"""
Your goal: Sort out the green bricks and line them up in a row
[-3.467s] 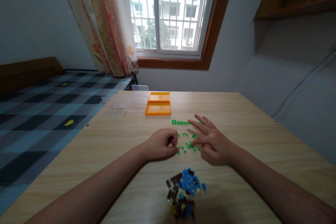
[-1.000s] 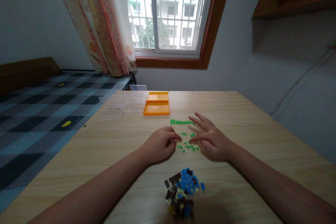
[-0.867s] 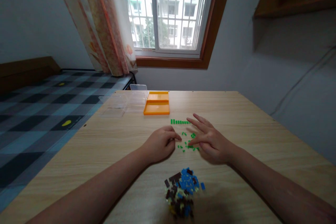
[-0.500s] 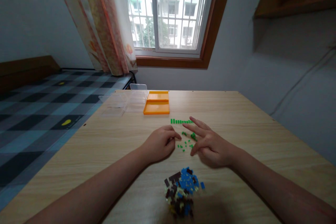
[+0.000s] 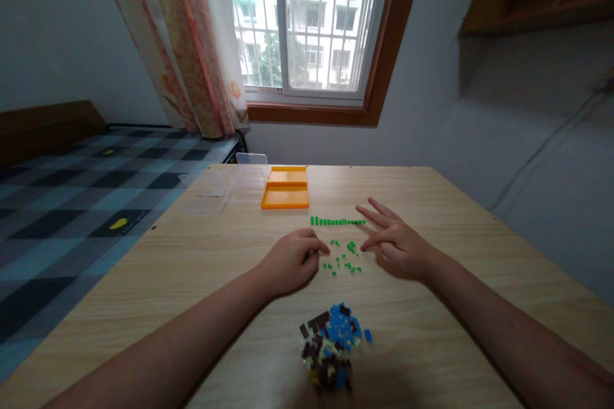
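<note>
Small loose green building bricks (image 5: 347,257) lie scattered on the table between my hands. Just beyond them runs a neat row of green bricks (image 5: 330,222), larger at its left end. My left hand (image 5: 292,260) rests on the table left of the loose bricks, index finger stretched toward them and the other fingers bent under; nothing shows in it. To the right, my right hand (image 5: 398,246) is open, its upper fingers spread and its index fingertip down beside a small cluster of green bricks. No brick is visible in its grasp.
Nearer to me is a mixed heap of blue, dark brown and pale bricks (image 5: 330,342). Orange trays (image 5: 285,197) and clear plastic boxes (image 5: 211,195) stand at the table's far left. A bed (image 5: 119,204) adjoins the left side; a window (image 5: 316,25) is ahead.
My right hand has shifted right and away from me, uncovering the right end of the green row and more loose bricks. My left hand has stayed nearly still.
</note>
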The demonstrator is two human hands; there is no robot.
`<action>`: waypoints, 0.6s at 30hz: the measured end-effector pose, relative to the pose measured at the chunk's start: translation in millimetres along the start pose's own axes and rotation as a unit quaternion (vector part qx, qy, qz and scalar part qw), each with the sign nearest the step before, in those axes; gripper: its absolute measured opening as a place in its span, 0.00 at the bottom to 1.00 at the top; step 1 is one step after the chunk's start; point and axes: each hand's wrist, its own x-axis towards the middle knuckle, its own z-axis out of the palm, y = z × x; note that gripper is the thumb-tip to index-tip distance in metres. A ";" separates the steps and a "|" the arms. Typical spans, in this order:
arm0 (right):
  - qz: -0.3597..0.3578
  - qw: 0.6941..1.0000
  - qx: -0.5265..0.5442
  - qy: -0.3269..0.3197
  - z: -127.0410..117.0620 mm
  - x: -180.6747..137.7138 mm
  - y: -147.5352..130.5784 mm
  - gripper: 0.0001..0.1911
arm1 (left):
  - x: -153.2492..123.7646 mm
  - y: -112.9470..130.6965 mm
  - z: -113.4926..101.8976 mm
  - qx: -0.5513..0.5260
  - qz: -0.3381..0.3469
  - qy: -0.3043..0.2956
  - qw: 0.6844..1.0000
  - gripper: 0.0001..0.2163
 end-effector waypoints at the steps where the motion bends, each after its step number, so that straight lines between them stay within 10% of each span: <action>1: -0.001 1.000 -0.005 0.010 1.1 -0.2 0.5 0.24 | -0.1 0.1 0.0 0.001 0.000 -0.001 1.000 0.15; 18: -0.056 0.995 0.074 -0.034 2.8 2.8 -17.8 0.22 | -0.6 1.5 -0.8 0.002 -0.002 -0.004 1.000 0.15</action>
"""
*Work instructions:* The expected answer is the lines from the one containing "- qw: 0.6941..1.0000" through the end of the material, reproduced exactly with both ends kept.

*Problem solution:*
  - qw: 0.6941..1.0000
  - qx: -0.5265..0.5442
  - qy: -0.3269..0.3197
  - z: -127.0410..117.0620 mm
  - x: -180.6747..137.7138 mm
  - y: -147.5352..130.5784 mm
  - gripper: 0.0001..0.1911
arm1 (left):
  - x: -153.2492..123.7646 mm
  - y: -112.9470..130.6965 mm
  - z: -113.4926..101.8976 mm
  - qx: -0.5513..0.5260
  - qz: -0.3381..0.3469
  - qy: -0.3043..0.2956
  - qw: 0.6844..1.0000
  - gripper: 0.0001..0.2163
 end-effector waypoints at the steps where the motion bends, each after its step number, so that straight lines between them stay within 10% of each span: <action>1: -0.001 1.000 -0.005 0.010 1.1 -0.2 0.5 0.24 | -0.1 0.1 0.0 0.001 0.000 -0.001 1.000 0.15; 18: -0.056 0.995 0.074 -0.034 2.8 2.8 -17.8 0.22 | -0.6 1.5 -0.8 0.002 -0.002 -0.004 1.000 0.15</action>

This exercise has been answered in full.